On a related note, there’s also a solicitation floating around looking to have all the new tug/salvage ATS boats contractor run. It looks like MSC is focusing on CIVMARs only doing UNREP (hospital ships and hybrid aside). While I disagree with a lot of the opinions here on the other platforms, this may be a smart move. Between the EPFs and the tugs, there are a good number of CIVMARs who aren’t experts at UNREP. This would bring it closer to having everyone with the same skillset.

All that said, I think MSC stands to lose a large percentage of the people it’s trying to free up with these changes. This may turn into yet another embarrassment as they see a wave of resignations from guys who have been sailing on EPFs for the last 10 years.

5 Likes

Should contract it all out . UNREP skills aren’t hard to learn and the schedules the unions offer clearly work better for most mariners.

People absolutely will quit.
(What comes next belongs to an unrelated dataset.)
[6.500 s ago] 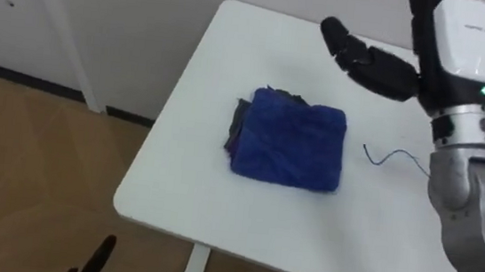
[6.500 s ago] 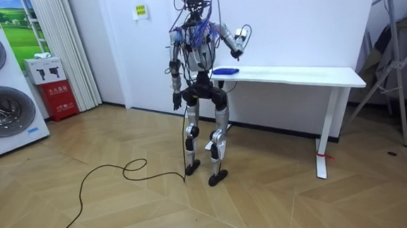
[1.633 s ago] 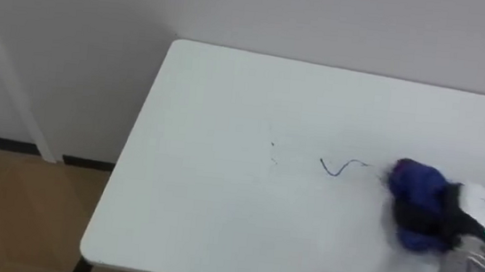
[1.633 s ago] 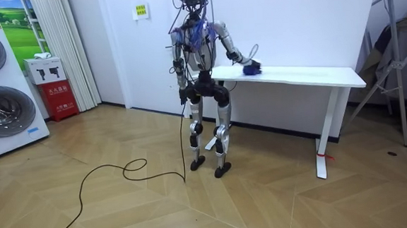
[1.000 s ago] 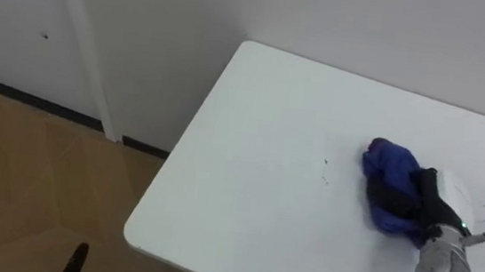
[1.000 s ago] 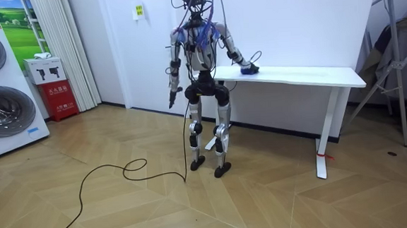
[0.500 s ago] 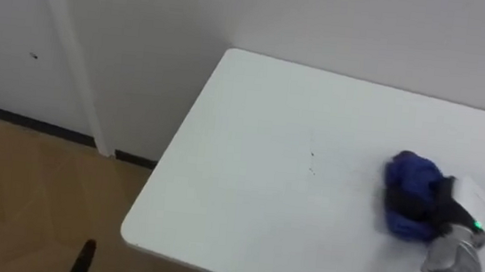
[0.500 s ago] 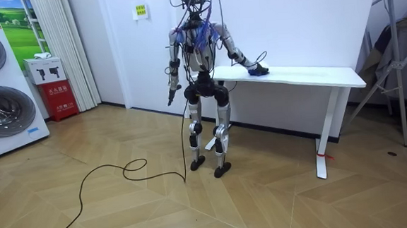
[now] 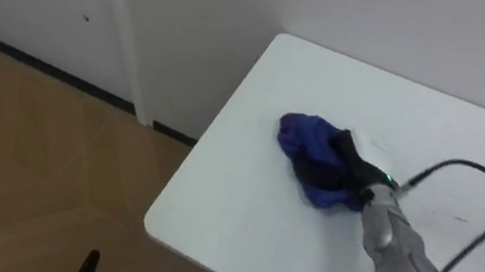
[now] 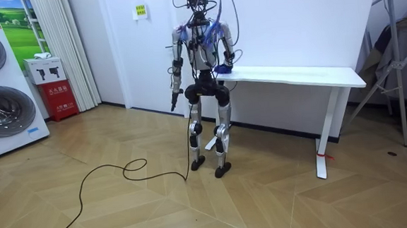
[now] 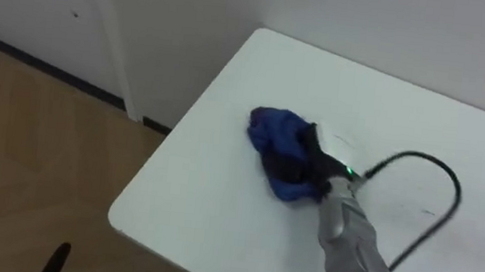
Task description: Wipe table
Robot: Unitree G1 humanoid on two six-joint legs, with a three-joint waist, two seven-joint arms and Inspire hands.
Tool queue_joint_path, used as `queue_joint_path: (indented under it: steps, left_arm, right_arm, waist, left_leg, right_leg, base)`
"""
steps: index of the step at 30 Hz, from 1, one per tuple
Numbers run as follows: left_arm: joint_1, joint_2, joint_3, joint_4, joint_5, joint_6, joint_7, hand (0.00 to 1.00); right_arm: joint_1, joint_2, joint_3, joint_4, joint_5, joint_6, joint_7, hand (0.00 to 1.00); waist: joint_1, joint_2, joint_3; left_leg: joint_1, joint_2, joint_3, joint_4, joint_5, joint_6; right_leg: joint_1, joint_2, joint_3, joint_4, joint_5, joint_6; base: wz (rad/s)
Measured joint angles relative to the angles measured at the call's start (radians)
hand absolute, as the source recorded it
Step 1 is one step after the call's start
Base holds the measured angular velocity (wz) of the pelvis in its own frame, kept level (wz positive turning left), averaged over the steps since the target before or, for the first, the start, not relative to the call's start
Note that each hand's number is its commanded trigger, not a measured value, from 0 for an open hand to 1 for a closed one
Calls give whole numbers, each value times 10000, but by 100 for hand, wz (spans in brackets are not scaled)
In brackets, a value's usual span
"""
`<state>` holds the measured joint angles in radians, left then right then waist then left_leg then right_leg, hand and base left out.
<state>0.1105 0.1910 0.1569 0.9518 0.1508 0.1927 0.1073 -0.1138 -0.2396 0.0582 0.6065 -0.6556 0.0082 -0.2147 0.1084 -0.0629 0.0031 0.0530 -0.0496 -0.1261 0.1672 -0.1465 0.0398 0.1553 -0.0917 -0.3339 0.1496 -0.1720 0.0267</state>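
The left robot hand (image 10: 174,100) hangs low by the robot's hip, short of the counter's near edge; I cannot tell how its fingers are set. Further out, the right robot hand (image 9: 350,162) rests on the blue cloth (image 9: 306,142), fingers curled into the bunched fabric. The cloth lies near the left end of the white counter (image 9: 236,207), which stands against a pale wall (image 9: 237,10).

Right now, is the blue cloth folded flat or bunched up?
Bunched up: the blue cloth is a crumpled lump under the right hand.

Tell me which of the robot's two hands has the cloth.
The right hand, gripping the blue cloth on the table. The left hand hangs beside the robot's hip, away from the table.
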Motion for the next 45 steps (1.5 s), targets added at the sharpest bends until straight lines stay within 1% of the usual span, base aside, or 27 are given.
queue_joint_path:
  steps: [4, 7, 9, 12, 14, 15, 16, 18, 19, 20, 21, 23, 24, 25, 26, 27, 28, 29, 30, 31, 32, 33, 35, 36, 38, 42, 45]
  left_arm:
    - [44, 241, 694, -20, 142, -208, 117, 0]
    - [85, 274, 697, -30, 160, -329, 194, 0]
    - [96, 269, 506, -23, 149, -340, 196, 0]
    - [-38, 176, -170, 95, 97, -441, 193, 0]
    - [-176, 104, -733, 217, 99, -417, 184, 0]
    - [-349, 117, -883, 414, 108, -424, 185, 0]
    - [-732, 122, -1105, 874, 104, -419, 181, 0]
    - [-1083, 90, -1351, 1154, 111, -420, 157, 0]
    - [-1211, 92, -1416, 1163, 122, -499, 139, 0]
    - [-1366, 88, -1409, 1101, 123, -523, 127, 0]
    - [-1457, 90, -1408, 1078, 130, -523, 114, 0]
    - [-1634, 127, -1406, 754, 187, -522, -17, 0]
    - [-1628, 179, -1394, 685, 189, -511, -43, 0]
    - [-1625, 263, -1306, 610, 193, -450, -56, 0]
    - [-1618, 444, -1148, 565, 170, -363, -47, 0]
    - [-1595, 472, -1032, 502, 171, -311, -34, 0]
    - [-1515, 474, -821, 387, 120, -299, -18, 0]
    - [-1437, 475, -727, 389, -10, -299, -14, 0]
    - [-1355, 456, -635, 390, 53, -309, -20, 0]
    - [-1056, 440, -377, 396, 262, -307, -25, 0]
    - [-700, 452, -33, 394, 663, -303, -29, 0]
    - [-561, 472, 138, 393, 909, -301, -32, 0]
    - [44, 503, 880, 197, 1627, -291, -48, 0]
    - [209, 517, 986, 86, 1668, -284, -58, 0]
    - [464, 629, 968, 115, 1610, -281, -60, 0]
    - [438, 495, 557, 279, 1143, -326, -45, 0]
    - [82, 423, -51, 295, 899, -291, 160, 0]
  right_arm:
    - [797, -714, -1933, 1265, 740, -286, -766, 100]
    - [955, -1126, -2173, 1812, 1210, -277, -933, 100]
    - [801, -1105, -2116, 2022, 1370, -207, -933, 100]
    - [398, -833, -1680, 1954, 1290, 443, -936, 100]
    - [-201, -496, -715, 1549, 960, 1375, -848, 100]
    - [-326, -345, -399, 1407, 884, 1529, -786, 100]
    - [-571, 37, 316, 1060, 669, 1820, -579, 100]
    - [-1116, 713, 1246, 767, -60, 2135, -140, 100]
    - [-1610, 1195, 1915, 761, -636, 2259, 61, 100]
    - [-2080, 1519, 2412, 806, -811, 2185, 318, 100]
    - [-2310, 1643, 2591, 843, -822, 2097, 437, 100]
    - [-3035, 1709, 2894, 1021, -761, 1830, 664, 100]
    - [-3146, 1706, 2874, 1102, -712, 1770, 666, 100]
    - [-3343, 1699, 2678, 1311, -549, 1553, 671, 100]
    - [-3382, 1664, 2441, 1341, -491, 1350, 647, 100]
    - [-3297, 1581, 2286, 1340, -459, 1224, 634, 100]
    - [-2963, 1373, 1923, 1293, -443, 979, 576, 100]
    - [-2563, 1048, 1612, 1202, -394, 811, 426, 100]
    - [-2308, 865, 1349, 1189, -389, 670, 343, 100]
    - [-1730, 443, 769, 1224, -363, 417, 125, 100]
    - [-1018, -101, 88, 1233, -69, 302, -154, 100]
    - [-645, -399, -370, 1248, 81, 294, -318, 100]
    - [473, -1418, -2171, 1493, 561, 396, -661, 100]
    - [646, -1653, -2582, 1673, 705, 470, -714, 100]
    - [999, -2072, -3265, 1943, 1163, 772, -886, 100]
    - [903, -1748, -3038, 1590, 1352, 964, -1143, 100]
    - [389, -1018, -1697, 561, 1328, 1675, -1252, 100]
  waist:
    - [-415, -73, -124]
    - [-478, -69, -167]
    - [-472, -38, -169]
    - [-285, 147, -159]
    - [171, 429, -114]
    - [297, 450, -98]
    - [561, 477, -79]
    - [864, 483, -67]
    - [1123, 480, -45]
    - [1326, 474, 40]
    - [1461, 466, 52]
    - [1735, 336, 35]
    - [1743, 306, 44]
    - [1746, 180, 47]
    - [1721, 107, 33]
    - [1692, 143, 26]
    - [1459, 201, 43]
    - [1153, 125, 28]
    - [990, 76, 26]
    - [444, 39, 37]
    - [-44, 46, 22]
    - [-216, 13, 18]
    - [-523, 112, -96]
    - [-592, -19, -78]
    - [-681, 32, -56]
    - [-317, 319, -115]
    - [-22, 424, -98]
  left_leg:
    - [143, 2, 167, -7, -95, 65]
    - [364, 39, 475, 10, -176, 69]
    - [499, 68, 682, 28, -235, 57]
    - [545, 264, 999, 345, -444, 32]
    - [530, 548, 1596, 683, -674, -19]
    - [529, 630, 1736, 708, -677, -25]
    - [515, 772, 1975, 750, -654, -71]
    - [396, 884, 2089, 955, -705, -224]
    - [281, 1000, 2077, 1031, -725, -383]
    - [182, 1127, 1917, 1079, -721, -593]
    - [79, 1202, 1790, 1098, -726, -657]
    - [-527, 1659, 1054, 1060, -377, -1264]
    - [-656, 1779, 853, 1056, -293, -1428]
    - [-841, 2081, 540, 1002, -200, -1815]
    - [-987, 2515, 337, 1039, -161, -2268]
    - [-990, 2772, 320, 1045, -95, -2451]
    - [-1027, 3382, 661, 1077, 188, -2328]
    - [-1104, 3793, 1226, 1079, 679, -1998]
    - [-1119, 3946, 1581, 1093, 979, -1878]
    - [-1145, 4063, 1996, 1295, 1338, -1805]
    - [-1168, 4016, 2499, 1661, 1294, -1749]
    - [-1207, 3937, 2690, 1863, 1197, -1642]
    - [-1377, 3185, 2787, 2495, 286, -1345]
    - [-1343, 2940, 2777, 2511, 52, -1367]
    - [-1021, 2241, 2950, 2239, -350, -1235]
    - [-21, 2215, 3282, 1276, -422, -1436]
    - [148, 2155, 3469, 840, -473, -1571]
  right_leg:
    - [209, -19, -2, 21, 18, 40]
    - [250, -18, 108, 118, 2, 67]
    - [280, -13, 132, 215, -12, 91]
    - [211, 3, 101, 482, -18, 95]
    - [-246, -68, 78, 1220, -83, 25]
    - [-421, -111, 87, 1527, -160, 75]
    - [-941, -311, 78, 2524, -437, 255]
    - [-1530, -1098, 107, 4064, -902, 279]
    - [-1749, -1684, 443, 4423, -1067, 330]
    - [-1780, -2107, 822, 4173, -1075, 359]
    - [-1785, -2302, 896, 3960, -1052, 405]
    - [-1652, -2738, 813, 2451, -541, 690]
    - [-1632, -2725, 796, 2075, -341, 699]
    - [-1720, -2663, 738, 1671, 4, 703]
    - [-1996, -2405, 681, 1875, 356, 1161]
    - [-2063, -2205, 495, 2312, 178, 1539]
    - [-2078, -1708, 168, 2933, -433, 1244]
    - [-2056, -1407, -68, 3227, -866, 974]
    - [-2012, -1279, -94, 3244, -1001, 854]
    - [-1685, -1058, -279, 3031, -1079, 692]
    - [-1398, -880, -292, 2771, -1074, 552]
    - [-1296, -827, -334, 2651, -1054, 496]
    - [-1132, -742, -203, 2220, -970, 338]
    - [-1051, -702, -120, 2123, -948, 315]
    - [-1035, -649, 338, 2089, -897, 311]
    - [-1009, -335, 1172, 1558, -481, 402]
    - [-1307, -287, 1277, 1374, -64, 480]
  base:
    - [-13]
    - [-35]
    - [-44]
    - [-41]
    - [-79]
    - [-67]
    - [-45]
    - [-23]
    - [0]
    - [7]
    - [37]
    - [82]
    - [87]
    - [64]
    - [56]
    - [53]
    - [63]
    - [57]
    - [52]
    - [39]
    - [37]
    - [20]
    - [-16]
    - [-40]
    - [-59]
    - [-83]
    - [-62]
EPFs are cake jobs with the highest pay scale. The new tugs were keeping people on the hook but have been delayed so long many have left.

1 Like

The navy never wants to give up assets because that means they’re gonna lose the funding and they never want that either.

So nothing to freak out about considering the program has been a disaster since the get go.

Pretty standard for government new builds. They’re still operational. The Milk was just offshore for 10-12 days.

So it feels a little disingenuous to act like the loss of these 17 ships is a massive loss to the readiness and logistical prowess of MSC/Navy. We’re losing one T-AO, 12 ships that don’t unrep with warships, and two prepo AKE’s (that are floating dumpsters).

That’s been a problem for 50 years with MSC. Real issue is that those “senior mariners” never leave MSC and just keep complaining to people who don’t give a shit because they have enough man power to keep the fleet moving.

1 Like

I have a couple friends there and they tell me they are done when leave rolls around. Not to put too fine a point on this, but there is a geographic area that has infiltrated MSC and turned parts of it into a very “Balkanized” operation. Discipline is very difficult to enforce effectively because no one wants to risk a lawsuit/termination over harassment or discrimination. Sad.